Back at the Mcdonald's that we've taken shelter in, I return from the bathroom to find things have gone from bad to worse. An employee is now approaching Barry and James. Suddenly, out of what I still maintain to be nowhere, a young lady walks up to me and asks if we need a ride somewhere. I am in complete shock as to why this absolute stranger is volunteering to take myself, our trainwreck of a friend, and James to whatever destination we chose. Still, I managed to formulate the correct combination of words that led to us cramming into the back seat of her two door Honda.
I cross my fingers and begin to utter something like a prayer as we begin moving, hoping Barry won't puke in this car. Lucky for us he went into his charming mode, and actually strung together as many as three syllables together at a time. At this point being relatively sure that no one will be arrested, I calm down a bit and even laugh with the girls in the front seat at the utter nonsense coming from Barry's mouth. I am absolutely tickled that utter nonsense was the only the to emerge from Barry during this ride.
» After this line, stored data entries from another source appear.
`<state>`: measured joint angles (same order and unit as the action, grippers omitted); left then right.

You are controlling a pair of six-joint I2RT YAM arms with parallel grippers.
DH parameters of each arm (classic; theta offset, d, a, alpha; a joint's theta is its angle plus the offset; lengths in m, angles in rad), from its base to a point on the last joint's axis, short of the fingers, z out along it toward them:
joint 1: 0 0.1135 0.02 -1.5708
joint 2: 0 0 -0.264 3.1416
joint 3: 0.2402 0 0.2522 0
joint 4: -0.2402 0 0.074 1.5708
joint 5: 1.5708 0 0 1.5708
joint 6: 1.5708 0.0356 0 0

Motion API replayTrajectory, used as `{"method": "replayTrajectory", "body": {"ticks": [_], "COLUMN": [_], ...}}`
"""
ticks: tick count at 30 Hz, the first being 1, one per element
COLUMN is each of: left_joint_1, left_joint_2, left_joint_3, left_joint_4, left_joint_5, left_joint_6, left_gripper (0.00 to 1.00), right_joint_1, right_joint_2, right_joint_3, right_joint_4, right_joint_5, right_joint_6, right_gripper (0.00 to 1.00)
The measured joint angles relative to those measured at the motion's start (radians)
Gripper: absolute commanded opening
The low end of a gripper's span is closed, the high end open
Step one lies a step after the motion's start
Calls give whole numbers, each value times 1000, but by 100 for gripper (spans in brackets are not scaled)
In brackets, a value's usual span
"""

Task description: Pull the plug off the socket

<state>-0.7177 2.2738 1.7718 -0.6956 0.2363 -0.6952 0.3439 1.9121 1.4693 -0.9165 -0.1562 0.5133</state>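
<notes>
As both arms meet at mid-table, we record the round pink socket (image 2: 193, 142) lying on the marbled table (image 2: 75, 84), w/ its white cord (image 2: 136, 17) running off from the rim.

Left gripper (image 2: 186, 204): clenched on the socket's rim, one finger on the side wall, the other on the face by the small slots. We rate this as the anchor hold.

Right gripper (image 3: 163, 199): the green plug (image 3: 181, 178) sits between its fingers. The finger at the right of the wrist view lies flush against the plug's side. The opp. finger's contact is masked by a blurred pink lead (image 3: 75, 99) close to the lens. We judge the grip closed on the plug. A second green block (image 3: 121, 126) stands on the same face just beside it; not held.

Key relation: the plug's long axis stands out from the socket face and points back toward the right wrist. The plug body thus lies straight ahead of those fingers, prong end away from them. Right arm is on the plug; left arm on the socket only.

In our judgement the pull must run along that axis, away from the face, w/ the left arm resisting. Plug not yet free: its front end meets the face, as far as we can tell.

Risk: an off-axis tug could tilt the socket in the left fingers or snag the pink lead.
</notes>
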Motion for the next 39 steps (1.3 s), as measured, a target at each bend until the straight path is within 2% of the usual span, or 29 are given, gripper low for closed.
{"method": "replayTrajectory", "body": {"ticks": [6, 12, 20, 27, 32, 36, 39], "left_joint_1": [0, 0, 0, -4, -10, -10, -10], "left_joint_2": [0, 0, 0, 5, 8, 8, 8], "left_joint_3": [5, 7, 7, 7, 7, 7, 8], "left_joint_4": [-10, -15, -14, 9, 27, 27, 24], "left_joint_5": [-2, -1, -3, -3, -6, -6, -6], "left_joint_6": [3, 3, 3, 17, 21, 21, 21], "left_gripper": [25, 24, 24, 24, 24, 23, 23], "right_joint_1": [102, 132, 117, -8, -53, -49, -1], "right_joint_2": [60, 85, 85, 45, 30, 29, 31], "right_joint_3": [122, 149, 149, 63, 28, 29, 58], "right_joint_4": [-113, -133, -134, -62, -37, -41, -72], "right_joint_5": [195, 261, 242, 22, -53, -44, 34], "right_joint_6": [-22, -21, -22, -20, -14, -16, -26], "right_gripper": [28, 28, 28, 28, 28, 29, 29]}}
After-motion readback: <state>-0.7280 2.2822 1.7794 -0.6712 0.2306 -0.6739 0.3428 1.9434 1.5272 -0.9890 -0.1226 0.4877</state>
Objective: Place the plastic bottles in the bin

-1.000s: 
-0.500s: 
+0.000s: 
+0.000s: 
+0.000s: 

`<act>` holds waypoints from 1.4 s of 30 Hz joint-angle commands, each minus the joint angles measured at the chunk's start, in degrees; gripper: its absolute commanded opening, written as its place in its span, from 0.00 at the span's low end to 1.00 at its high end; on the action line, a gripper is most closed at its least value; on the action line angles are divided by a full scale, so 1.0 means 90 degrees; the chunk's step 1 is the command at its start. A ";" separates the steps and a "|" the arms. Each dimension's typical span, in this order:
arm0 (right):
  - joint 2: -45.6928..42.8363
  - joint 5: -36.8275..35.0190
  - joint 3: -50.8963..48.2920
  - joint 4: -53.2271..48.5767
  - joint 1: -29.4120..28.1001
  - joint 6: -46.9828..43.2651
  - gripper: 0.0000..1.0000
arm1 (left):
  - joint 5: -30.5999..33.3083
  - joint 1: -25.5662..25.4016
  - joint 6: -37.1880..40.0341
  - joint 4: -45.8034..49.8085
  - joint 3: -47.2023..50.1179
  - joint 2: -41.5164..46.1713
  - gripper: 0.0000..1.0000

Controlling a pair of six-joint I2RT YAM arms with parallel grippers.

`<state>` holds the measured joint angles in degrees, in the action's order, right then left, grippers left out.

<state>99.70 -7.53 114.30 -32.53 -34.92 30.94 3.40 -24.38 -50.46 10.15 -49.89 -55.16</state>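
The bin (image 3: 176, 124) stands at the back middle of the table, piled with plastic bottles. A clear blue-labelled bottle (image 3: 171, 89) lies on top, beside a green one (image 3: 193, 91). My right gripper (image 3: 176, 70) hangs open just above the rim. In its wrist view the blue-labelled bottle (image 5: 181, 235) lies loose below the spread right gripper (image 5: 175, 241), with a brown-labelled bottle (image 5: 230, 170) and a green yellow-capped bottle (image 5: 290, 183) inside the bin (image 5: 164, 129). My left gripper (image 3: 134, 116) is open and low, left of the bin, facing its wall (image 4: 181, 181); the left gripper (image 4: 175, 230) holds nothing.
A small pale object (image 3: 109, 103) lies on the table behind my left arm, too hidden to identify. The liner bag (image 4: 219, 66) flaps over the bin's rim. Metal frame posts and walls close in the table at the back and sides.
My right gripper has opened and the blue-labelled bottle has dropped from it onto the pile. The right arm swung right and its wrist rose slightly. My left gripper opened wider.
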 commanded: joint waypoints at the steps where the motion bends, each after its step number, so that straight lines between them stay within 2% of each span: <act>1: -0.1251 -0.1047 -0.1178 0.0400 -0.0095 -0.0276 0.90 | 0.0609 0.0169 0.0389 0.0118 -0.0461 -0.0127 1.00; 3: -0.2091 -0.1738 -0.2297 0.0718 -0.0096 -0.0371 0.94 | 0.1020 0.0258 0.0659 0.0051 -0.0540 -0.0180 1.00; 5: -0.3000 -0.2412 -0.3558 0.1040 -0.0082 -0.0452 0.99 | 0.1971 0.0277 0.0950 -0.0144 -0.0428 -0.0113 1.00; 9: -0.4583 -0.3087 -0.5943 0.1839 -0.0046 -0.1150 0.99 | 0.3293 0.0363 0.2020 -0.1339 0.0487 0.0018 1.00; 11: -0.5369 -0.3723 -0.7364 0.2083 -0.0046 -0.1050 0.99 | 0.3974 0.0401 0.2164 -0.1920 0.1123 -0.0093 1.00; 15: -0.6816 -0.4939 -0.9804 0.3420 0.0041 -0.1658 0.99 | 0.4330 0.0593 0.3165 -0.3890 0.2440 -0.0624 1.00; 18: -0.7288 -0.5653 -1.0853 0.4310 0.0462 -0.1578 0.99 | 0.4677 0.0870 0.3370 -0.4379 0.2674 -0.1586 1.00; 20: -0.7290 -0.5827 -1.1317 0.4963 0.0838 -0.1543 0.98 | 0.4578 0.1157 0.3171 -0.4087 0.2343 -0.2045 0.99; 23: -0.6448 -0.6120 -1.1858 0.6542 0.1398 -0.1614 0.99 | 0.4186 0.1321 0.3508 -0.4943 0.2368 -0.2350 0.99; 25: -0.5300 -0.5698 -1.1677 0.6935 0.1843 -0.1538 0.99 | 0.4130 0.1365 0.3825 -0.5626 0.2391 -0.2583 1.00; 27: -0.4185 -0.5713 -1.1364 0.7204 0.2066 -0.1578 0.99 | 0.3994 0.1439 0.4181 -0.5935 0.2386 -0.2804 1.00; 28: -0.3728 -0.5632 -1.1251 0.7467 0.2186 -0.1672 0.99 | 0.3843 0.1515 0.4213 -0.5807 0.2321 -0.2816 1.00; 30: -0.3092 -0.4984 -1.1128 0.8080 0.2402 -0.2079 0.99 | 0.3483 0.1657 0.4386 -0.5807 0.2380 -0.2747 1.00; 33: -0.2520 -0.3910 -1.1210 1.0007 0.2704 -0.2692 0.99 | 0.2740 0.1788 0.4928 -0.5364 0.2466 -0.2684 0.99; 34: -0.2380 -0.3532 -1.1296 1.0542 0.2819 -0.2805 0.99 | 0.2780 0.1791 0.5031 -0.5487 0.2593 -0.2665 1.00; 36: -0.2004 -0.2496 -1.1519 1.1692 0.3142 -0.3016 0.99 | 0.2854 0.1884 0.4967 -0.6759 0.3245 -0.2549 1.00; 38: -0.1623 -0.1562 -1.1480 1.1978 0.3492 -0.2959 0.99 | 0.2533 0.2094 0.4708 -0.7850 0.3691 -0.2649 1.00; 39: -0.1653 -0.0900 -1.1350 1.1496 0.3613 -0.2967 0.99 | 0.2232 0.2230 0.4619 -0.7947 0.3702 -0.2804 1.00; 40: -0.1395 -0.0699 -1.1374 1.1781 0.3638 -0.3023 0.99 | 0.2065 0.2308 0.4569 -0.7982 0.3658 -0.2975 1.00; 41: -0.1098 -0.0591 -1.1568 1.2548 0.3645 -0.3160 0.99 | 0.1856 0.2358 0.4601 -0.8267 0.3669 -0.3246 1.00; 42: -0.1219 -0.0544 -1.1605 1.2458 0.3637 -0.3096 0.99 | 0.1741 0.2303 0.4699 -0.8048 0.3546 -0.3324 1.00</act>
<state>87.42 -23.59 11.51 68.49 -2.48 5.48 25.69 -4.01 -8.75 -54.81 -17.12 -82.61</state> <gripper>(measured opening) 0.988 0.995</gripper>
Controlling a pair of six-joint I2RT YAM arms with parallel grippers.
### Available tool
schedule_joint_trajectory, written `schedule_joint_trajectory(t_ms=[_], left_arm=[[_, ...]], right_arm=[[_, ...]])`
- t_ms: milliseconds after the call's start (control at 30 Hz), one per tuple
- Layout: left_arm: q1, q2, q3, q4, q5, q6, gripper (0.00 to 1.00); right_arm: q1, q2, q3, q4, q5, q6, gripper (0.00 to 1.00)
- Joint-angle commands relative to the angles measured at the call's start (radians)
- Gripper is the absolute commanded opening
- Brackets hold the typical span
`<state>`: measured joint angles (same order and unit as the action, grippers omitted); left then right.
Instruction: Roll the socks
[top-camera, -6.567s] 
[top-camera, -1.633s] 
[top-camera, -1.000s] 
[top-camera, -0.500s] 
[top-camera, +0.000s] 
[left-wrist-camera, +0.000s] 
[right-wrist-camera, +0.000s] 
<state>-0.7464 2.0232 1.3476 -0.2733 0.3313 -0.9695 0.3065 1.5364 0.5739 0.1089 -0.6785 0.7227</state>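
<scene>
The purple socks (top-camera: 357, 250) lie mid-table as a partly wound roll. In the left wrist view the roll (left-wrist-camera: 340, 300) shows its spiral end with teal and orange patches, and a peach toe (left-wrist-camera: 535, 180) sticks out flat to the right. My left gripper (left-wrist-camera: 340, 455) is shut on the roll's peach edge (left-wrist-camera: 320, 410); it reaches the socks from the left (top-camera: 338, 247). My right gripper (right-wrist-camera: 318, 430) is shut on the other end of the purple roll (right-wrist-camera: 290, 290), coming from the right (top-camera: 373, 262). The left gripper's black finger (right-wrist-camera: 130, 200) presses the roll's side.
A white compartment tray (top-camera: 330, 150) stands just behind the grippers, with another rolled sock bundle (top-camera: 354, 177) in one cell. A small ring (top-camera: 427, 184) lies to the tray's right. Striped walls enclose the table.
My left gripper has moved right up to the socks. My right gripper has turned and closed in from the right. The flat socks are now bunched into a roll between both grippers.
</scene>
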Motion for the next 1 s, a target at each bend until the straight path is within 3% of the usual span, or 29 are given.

We approach our house and after thanking them several times, I invite them in for a drink as a courtesy. They seem to honestly consider it for a moment before politely declining the offer. And I'm extremely pleased they did so: I later found out, after the girl who offered us a ride sent me a friend request on facebook, that these girls were all actually in high school. I had automatically assumed they were freshman at the University, and I'm very pleased that my dumbass invitation didn't lead to drunk-ass high schoolers in my house.
We manage to drag Barry up the stairs into our half of the duplex. We shove him through the front door, and leave him unceremoniously near the entrance. At this point we're completely exhausted from the drenching walk, emotional battery, and dragging the Barry's dead weigh into the house. I begin to ascend the stairs to my room, ready to shut this failure of a night down early.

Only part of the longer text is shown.